Baca Juga: Sinkronkan Program Pusat dan Daerah, Bupati Garut Tinjau Jalan Garut Selatan
Hendra menegaskan, pemerintah pusat menggulirkan program KDMP atas arahan langsung Presiden dan Wakil Presiden RI sebagai strategi memperkokoh fondasi ekonomi kerakyatan.
“Pembangunan di Desa Mekarjaya ini merupakan KDMP ke-96. Program ini bersifat strategis nasional dan membutuhkan dukungan penuh seluruh elemen masyarakat,” kata Hendra.
Pemerintah Kabupaten Garut menargetkan pembentukan 442 unit KDMP di seluruh wilayah. Hingga saat ini, 90 unit telah memasuki tahap pembangunan fisik dan terus bertambah secara bertahap.

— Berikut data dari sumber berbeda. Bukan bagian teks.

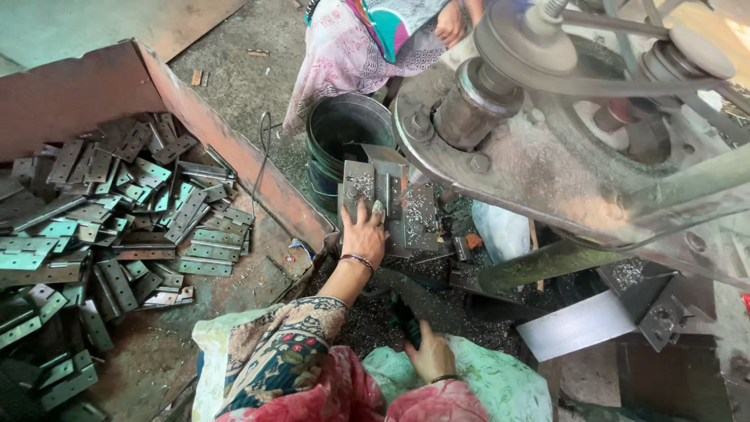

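- Left hand (363,234) is pressing flat, fingers spread and grasping nothing, on a grey steel hinge plate (361,187) lying on the machine's grey metal fixture block (408,215).
- Right hand (430,355) is clenching a dark lever handle (406,309), below and right of that plate.
- Loose grey hinges (117,227) are lying heaped well left of both hands.

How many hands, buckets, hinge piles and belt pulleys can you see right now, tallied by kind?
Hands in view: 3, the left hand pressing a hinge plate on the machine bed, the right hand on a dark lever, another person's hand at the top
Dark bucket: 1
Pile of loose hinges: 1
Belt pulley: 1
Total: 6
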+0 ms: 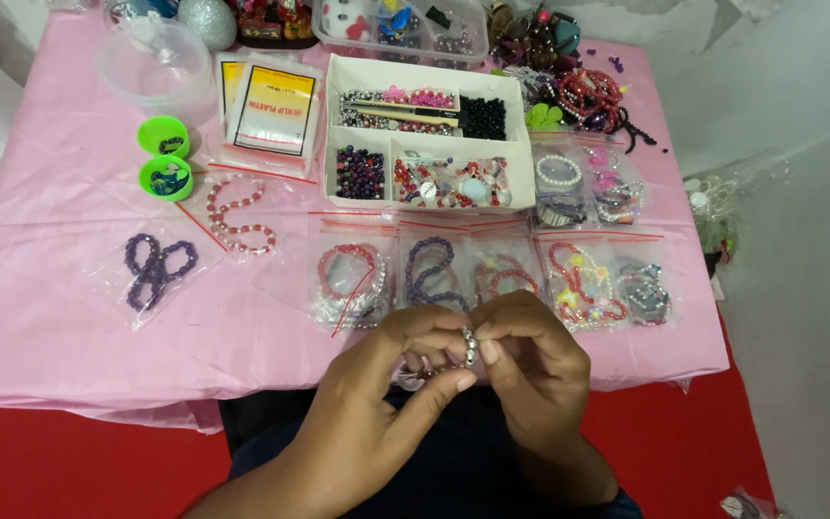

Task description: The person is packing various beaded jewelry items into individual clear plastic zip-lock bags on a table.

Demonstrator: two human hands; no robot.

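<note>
At the table's near edge, left hand (377, 404) and right hand (530, 370) meet, fingertips pinched shut on a short strand of silver beads (470, 344). Bagged bracelets (431, 272) lie just beyond; a white divided box (429, 135) sits toward the far edge of the pink tablecloth (60, 288).

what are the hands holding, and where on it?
A short string of silver beads, pinched at its upper end between the fingertips of the left hand and right hand. The rest is hidden behind the fingers.

head-worn view, looking down, close over table (69, 317)
</note>
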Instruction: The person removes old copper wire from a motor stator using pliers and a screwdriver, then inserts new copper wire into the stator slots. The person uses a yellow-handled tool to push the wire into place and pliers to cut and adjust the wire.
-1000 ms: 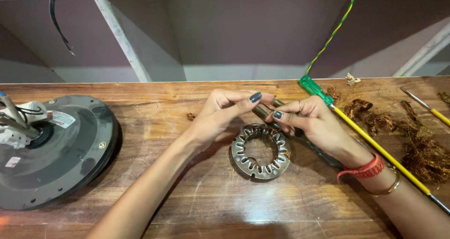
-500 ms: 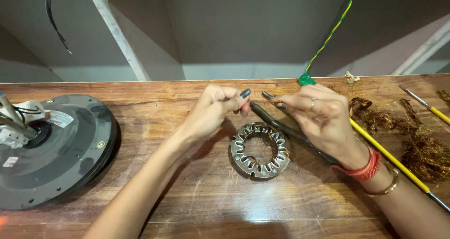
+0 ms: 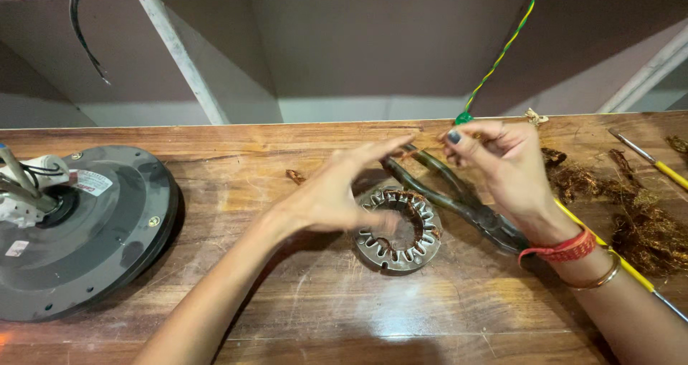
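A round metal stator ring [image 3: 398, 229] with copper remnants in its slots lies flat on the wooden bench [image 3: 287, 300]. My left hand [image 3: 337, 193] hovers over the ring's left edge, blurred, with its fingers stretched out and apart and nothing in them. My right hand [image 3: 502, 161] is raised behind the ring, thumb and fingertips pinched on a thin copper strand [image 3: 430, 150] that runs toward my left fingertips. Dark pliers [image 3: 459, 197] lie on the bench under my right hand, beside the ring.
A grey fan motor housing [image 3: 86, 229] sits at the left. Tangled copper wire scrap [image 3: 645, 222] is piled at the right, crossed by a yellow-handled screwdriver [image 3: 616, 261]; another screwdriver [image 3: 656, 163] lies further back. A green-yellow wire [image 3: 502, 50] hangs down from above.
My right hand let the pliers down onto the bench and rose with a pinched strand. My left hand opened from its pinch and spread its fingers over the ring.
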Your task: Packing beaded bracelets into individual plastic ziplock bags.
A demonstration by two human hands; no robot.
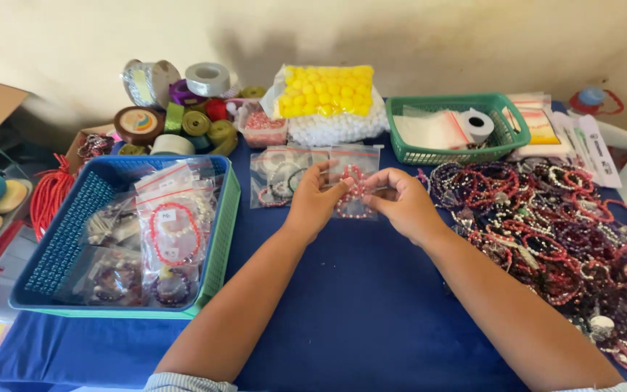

Hendra menjelaskan, KDMP tidak hanya berfungsi sebagai kantor koperasi, melainkan sebagai pusat layanan terpadu desa. Koperasi ini akan menggerakkan aktivitas ekonomi masyarakat melalui berbagai fasilitas, mulai dari gerai sembako, gudang hasil pertanian, layanan kesehatan, hingga pusat manajemen koperasi.
“Kami ingin seluruh aktivitas ekonomi desa terintegrasi dalam KDMP sehingga manfaatnya langsung dirasakan masyarakat,” ujarnya.
Kepala Desa Mekarjaya Asep Setiawan menyambut antusias pembangunan tersebut. Ia menilai KDMP membuka peluang besar bagi desa untuk mengoptimalkan potensi lokal secara berkelanjutan.
“Kami akan mengarahkan operasional koperasi ke sektor pertanian dan peternakan, karena dua sektor itu menjadi kekuatan utama Desa Mekarjaya,” ungkap Asep.
Ia berharap kehadiran KDMP mampu meningkatkan nilai tambah hasil produksi warga sekaligus membuka lapangan kerja baru. Selain itu, pembangunan ini harapannya memicu desa-desa lain di Kabupaten Garut untuk segera merealisasikan KDMP. Untuk menjadi motor penggerak ekonomi berbasis gotong royong.